--- REQUIRED WORK ---
Copy, exactly as written, the lines that begin at the one containing "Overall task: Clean" and end at the one containing "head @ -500". Skip any pictures in the data below.

(DATA EXCERPTS Opens)

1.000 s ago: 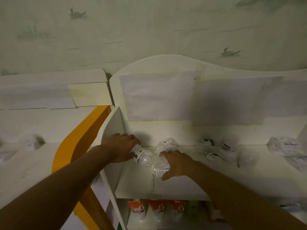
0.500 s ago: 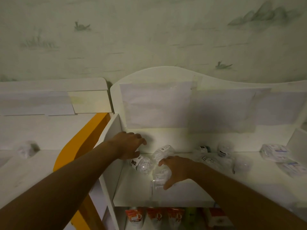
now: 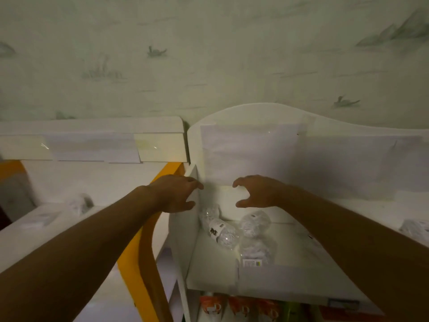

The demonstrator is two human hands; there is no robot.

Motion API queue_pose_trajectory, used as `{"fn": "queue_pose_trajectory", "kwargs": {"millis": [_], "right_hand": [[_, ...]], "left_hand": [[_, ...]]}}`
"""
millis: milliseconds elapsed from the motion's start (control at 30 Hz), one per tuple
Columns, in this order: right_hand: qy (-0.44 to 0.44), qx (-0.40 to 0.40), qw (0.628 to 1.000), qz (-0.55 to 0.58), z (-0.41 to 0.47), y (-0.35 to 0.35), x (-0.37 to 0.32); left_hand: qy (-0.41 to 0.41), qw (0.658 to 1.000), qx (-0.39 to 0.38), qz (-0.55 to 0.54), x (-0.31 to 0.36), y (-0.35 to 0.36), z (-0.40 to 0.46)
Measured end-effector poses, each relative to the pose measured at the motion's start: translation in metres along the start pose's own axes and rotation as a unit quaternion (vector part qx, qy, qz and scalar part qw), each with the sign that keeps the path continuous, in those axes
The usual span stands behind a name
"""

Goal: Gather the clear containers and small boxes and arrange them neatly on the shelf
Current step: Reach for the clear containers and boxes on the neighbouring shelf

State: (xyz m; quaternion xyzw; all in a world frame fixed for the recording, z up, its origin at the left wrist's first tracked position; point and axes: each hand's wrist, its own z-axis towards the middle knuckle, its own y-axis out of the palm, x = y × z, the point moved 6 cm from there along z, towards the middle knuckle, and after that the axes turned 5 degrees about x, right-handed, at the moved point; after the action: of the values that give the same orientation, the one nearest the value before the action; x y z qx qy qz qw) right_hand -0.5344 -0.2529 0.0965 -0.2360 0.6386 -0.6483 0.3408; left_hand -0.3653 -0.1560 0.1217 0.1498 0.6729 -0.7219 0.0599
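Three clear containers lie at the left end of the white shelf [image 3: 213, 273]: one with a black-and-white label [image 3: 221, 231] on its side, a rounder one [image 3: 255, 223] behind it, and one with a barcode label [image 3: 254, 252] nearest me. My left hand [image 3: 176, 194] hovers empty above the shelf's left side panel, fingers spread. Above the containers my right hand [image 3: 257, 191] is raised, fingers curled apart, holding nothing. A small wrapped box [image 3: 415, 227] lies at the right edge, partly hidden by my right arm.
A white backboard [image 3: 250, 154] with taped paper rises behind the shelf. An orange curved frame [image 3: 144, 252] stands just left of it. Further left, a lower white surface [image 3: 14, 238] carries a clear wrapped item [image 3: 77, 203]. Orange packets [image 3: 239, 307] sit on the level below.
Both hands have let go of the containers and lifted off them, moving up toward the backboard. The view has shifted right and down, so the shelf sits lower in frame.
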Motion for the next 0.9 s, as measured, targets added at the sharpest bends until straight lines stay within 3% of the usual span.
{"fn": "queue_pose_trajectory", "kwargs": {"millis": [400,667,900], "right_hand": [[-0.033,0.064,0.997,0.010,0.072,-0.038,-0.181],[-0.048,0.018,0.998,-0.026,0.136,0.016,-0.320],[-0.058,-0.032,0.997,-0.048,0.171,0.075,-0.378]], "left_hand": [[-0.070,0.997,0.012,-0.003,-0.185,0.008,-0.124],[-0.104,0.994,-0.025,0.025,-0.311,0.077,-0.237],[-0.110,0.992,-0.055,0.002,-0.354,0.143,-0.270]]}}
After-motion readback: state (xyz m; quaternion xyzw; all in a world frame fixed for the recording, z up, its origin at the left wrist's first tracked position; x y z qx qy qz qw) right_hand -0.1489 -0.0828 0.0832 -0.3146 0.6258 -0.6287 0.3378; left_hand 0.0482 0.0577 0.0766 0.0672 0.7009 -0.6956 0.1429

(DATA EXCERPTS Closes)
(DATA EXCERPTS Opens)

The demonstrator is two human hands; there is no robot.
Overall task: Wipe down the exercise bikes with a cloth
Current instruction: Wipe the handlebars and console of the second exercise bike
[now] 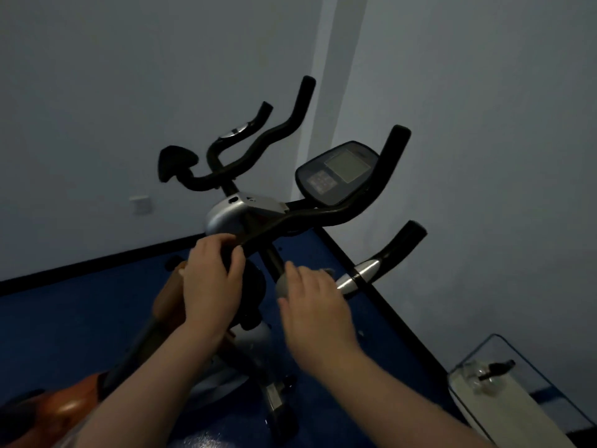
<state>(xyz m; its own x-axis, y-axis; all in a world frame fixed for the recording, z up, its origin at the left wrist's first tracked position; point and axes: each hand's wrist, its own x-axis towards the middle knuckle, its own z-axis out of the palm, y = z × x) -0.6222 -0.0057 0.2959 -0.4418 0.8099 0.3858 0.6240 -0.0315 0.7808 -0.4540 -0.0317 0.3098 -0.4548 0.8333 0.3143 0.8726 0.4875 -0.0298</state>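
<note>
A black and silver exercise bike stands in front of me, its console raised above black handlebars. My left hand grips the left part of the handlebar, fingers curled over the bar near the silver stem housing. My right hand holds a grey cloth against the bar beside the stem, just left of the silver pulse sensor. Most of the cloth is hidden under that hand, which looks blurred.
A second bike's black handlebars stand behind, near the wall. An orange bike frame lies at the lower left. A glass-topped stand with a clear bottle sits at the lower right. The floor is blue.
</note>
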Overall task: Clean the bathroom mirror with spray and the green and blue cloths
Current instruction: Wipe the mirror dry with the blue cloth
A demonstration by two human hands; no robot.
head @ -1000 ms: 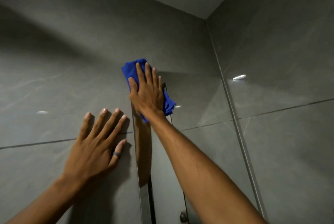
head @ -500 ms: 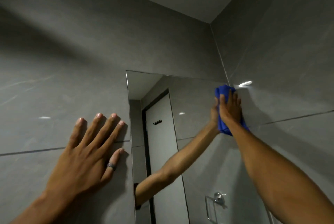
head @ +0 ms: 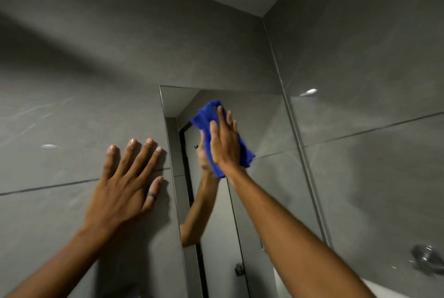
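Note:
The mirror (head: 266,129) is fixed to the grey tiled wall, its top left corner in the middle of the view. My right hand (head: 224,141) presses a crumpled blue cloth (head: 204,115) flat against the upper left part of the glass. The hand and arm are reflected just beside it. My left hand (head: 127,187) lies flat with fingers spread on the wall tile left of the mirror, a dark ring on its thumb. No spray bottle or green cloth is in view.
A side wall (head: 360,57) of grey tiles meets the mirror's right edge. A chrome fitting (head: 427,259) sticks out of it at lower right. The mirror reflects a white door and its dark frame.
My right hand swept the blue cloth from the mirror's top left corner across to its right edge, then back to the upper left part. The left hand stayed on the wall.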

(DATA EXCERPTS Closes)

--- SOLUTION TO THE PROBLEM ---
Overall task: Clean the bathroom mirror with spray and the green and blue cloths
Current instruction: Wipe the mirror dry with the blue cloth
A demonstration by two human hands; no robot.
head @ -1000 ms: 
head @ -500 ms: 

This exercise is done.